Firm says it was able to protect itself from "the worst of the crisis"

Hardy’s share price leapt 10% this week to 298p after it announced a 54% leap in gross written premium to £149.9m for the first half of 2009 from the £97m of last year. GWP was up in most lines except for marine and aviation business, which slid to £47.9m from the £49.4m of 2008.

However, pre-tax profits were down to £7.8m from last year’s £8.7m.

Chief executive Barbara Merry said that volatile currency movements were the only reason for the dip. “We are not immune from the continued uncertainty in financial markets and, in particular, volatility in major currencies.

“The pre-tax result of £18.7m, excluding the effect of foreign exchange movements, is testimony to our continued focus on underwriting discipline. Furthermore, our net tangible assets are intact and growing, despite the short-term dilutive effect of the capital raising.”

Merry admitted there were still areas of risk that the group would keep an eye on. The reinsurance treaty account had yet to be tested as the industry headed toward the hurricane season.

Hardy would also not be immune to any claims resulting from the financial crisis. “We are wary of anything that is a systemic risk and, with foresight, we have been able to protect ourselves from the worst of the crisis.
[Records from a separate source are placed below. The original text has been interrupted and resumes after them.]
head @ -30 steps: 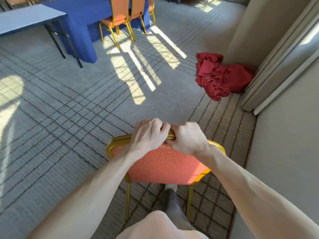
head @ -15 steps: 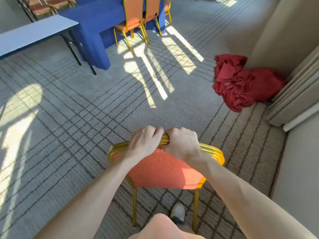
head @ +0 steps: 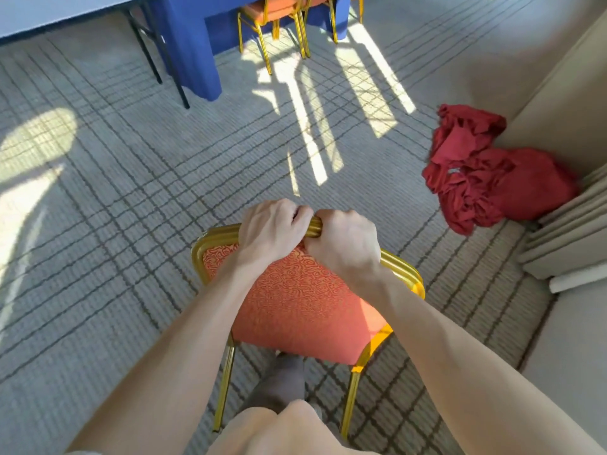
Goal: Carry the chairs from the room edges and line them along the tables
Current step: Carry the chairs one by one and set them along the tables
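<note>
Grey lined carpet [head: 115, 192] stretched toward the blue-draped table [head: 193, 44], where chairs [head: 272, 14] already stood, while the left hand [head: 272, 229] and right hand [head: 345, 241] clamped their fingers round the top rail of an orange chair [head: 295, 297] well short of it, seemingly mid-carry.

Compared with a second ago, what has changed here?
The orange-cushioned chair with the gold metal frame was carried forward: the crumpled red cloth pile now sits closer on its right, the blue-draped table slightly nearer. Nothing taken or released. Left hand and right hand kept their grip on the top rail.
</note>
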### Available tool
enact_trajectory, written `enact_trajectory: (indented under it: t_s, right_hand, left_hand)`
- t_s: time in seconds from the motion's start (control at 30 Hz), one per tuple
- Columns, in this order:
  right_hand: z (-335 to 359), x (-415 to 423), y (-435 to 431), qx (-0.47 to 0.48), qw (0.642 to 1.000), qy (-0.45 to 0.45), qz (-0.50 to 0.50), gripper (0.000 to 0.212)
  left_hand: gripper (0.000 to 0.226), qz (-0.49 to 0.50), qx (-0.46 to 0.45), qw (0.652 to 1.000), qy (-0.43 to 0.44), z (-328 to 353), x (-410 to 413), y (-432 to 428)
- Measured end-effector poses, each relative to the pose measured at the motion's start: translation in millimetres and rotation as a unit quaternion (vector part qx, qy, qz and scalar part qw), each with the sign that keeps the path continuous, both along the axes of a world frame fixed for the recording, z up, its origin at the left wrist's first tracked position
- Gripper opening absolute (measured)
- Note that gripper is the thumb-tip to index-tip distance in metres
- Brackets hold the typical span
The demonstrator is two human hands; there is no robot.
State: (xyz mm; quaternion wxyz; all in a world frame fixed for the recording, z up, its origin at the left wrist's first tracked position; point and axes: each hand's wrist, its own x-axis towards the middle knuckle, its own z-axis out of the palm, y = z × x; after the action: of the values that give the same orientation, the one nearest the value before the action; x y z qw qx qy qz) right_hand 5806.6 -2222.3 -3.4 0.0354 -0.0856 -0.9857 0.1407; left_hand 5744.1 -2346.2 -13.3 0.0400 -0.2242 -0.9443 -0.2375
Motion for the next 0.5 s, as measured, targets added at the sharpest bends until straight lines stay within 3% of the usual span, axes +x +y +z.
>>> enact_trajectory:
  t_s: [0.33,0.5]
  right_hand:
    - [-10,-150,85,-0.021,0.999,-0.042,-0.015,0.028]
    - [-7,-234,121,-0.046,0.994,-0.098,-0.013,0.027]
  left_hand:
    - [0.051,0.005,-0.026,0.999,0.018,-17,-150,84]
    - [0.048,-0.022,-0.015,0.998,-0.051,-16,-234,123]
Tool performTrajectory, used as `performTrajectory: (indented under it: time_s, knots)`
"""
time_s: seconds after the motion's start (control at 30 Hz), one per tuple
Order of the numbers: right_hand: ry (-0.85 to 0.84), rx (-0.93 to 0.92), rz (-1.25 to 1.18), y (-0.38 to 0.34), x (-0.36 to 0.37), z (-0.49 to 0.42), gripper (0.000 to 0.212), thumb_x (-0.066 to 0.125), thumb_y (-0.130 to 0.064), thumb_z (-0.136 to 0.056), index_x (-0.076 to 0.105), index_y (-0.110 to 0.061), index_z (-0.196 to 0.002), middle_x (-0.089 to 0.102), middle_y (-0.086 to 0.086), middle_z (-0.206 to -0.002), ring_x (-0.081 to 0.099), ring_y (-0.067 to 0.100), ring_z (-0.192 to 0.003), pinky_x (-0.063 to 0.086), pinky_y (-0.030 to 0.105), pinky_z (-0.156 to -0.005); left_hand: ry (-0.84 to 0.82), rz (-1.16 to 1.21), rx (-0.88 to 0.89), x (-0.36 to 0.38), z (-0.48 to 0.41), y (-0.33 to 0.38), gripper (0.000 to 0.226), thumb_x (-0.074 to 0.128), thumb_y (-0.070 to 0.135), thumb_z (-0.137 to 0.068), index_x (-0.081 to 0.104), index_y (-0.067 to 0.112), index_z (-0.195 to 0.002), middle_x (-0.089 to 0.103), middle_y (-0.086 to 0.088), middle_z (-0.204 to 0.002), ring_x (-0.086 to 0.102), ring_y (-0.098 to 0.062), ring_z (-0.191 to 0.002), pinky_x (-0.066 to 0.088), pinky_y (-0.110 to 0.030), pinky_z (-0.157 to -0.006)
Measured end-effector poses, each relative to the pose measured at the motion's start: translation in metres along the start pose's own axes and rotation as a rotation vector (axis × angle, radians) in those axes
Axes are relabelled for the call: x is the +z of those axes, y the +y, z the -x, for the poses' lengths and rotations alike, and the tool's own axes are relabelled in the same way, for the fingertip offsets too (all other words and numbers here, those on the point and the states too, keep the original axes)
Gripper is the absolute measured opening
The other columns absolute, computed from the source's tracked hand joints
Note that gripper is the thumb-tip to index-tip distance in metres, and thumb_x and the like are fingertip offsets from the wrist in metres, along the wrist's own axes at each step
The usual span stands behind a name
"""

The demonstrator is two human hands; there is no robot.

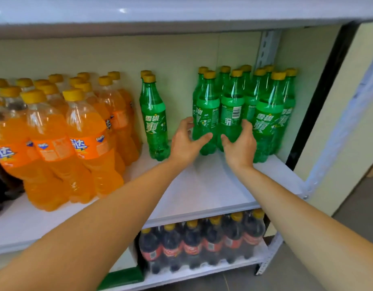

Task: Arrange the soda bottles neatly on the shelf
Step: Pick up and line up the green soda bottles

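A cluster of green soda bottles [265, 114] with yellow caps stands at the right end of the white shelf [202, 192]. My left hand [186, 143] wraps the front-left bottle [206, 108] of that cluster, fingers on its left side and thumb across its front. My right hand [241, 145] wraps the neighbouring front bottle [231, 106], thumb at its lower left and fingers on its right side. Both bottles stand upright on the shelf. Two more green bottles [154, 114] stand apart to the left, one behind the other.
Several large orange soda bottles [76, 131] fill the left half of the shelf, with a dark bottle [0, 181] at the far left edge. A wrapped pack of cola bottles [202, 242] sits on the shelf below. An upper shelf board [160, 15] hangs overhead.
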State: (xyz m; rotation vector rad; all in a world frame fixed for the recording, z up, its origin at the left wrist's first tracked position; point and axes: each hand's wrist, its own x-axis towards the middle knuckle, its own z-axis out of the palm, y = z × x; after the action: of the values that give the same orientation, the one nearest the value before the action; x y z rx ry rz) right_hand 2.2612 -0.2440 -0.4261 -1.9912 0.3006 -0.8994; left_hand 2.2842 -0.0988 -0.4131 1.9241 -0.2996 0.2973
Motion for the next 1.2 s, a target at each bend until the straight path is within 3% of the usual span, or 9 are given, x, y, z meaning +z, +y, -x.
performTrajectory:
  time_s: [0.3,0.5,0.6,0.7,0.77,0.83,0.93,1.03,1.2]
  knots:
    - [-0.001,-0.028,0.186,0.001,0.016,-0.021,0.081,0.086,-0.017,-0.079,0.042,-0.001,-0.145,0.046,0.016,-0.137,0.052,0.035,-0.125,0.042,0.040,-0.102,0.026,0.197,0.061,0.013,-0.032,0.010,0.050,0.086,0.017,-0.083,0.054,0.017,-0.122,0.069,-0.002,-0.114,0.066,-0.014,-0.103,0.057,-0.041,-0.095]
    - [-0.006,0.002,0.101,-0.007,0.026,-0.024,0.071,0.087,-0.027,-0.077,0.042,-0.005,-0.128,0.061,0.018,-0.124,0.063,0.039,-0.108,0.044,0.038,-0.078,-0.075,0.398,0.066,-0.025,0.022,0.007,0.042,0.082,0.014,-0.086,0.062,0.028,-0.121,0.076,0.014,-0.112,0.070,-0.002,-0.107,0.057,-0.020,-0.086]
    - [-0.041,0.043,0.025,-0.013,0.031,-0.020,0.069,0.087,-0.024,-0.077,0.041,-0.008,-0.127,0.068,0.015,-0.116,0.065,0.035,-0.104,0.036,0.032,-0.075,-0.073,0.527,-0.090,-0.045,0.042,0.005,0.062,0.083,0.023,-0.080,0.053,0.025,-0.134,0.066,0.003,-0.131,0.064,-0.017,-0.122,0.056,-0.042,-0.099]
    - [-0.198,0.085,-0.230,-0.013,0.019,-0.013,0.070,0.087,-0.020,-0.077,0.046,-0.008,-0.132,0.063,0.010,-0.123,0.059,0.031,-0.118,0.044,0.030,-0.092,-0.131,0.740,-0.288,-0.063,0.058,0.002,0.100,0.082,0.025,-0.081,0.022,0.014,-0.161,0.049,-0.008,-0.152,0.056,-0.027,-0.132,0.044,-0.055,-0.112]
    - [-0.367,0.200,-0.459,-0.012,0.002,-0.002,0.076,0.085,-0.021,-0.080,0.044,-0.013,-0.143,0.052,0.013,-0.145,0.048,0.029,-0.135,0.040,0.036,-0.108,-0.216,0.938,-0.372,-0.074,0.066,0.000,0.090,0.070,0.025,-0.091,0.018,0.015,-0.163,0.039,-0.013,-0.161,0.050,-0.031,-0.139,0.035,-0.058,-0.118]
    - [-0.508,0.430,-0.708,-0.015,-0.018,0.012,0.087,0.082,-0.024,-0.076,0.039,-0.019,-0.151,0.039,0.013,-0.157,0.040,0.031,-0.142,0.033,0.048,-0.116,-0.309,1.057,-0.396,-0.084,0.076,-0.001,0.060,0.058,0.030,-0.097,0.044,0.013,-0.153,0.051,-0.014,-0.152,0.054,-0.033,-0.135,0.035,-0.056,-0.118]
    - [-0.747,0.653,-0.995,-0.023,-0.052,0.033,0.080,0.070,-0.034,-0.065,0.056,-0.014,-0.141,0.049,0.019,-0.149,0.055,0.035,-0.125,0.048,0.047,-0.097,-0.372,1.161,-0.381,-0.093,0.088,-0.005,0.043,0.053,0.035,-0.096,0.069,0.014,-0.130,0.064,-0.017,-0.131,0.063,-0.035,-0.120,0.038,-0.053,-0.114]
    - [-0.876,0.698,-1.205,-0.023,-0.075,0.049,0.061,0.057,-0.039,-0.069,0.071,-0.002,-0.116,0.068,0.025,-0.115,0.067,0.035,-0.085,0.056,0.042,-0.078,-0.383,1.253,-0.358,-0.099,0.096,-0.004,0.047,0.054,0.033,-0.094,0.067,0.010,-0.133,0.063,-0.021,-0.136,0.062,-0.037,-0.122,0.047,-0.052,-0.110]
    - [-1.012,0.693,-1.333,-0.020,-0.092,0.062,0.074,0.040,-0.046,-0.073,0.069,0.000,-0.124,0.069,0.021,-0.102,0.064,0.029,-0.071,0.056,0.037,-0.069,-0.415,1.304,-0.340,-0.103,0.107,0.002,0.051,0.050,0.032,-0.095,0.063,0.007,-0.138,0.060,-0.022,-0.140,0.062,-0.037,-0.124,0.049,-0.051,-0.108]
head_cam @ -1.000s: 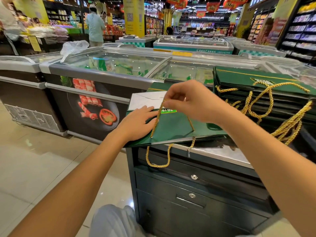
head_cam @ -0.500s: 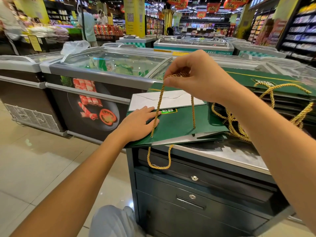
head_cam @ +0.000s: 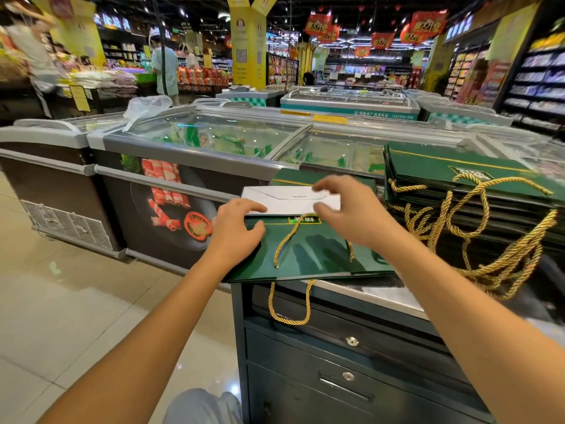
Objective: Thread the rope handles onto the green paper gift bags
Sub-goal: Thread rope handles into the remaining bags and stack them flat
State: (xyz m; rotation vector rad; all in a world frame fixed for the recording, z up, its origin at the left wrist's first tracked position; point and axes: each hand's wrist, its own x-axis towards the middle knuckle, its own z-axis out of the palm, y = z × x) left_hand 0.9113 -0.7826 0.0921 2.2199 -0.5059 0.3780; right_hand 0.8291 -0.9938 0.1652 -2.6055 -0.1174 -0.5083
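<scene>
A flat green paper gift bag [head_cam: 308, 255] lies on the counter's near left corner, its white folded bottom panel [head_cam: 287, 198] facing away from me. One gold rope handle [head_cam: 282, 243] lies looped on the bag's top face. A second gold loop [head_cam: 289, 319] hangs below the counter edge. My left hand [head_cam: 235, 228] rests on the bag's left side, fingers reaching the white panel. My right hand [head_cam: 351, 215] hovers blurred over the panel's right end with fingers spread, thumb close to the top of the rope loop.
A stack of green bags [head_cam: 458, 172] with tangled gold ropes [head_cam: 489, 240] sits on the right of the counter. The dark cabinet [head_cam: 336, 377] below has drawers. Glass-topped freezers [head_cam: 214, 136] stand behind, tiled floor [head_cam: 76, 301] to the left. People stand far back.
My right hand lifted the rope loop high, then came down to the white panel, and the rope now lies slack on the bag. My left hand stayed on the bag.
</scene>
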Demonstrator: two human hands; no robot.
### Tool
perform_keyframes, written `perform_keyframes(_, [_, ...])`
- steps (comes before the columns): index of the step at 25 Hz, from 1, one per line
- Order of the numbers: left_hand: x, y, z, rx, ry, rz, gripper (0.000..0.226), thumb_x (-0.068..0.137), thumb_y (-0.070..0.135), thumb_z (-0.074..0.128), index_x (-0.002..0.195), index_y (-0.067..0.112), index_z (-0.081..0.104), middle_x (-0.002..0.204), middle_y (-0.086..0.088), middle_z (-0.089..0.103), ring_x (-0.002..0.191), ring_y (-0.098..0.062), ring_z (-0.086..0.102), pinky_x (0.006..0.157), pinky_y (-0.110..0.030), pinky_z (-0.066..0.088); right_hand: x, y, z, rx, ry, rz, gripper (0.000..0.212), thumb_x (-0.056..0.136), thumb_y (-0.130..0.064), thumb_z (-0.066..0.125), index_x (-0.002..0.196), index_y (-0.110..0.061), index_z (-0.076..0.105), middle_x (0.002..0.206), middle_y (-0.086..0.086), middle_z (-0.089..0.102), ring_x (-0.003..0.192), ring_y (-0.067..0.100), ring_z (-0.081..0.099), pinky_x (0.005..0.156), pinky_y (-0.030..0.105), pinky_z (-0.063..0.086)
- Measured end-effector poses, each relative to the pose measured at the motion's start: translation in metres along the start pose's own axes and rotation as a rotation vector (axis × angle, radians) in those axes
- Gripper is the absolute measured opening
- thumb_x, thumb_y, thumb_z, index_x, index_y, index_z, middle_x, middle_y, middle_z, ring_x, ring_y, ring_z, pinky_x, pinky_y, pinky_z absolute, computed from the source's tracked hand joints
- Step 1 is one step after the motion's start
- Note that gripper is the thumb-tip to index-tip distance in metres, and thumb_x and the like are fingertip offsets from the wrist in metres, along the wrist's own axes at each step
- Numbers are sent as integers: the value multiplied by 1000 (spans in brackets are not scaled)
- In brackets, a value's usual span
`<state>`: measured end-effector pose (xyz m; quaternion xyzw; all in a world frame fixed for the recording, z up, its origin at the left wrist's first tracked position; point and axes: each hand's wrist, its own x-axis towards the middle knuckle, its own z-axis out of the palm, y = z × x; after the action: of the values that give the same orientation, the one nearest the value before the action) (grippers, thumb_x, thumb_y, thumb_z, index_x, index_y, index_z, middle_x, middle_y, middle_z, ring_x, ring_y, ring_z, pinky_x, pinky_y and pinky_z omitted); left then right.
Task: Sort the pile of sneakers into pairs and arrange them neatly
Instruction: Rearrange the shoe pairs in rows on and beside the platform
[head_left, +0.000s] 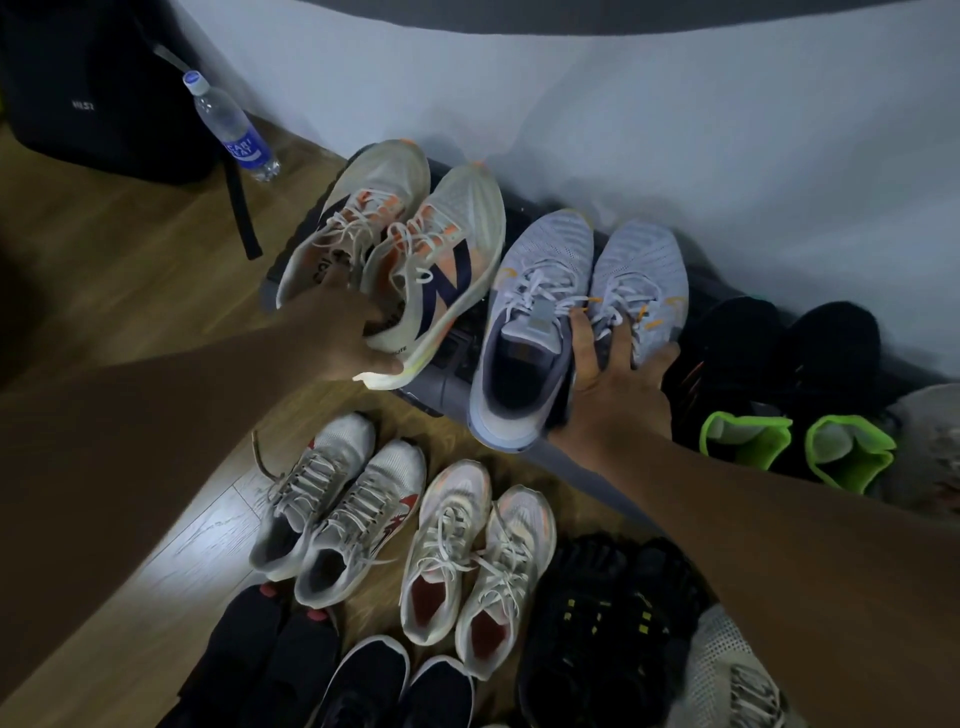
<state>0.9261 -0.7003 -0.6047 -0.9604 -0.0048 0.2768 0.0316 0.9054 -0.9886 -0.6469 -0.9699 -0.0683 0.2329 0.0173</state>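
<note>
Gripping white-orange sneakers (452, 228) and lavender sneakers (545, 254).

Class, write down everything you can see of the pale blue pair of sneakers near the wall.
The pale blue sneakers have knitted mesh uppers, white laces with orange tips, darker grey-blue collars and pale soles. They stand upright side by side, toes to the wall, on a dark low stand. The right hand grips the right-hand shoe's collar, thumb between the two. White and orange sneakers, gripped by the left hand, sit to their left.
</note>
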Motion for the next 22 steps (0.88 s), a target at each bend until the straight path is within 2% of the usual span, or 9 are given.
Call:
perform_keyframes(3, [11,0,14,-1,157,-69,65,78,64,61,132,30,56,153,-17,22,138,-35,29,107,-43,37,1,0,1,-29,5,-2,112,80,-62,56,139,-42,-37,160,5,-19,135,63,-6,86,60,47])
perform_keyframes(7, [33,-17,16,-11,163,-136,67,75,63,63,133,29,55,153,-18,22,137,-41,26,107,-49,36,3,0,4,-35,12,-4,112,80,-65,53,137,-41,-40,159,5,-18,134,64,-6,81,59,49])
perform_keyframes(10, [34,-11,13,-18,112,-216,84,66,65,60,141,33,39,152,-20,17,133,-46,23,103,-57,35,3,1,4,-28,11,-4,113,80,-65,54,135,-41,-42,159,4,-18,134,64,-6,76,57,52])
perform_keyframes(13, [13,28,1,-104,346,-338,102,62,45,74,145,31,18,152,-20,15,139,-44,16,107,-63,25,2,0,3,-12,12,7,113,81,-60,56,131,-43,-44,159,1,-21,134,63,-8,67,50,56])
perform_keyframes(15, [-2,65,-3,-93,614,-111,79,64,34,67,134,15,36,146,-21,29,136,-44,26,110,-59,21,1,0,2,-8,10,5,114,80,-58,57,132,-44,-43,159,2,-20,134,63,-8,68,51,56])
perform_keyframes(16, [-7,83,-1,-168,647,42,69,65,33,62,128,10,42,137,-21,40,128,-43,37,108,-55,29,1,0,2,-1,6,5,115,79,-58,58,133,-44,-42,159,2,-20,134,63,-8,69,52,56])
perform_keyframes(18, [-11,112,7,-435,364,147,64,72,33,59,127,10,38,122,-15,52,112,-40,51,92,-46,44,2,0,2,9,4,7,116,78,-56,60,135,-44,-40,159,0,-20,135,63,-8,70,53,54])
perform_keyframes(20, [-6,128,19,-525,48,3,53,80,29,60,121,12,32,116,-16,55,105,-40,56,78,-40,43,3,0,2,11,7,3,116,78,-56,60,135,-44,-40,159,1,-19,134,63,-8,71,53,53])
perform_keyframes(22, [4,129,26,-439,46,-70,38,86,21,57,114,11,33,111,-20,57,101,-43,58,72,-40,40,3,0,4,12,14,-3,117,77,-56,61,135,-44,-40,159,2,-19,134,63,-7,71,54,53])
But there is no doubt that whilst the majority of losses on the financial institutions book will emerge on the D&O liability part

of the book, which we don't underwrite, there is also a high incidence of employee fraud, which is covered under the direct financial loss that we do underwrite.”

Merry said there were clear signs of recovery in the insurance industry. “The rating increases across several of our major classes of business … are very encouraging.”